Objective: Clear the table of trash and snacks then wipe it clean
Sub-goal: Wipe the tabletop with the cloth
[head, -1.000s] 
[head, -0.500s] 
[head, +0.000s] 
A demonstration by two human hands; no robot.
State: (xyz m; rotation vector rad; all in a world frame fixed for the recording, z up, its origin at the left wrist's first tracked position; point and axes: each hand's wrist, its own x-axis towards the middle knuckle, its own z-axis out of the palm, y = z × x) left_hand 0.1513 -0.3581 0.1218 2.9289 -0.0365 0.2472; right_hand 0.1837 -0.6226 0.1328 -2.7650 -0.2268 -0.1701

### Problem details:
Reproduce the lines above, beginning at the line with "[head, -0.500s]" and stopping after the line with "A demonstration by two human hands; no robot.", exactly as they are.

### Output below:
[head, -0.500s] 
[head, +0.000s] 
A demonstration by two human hands; no robot.

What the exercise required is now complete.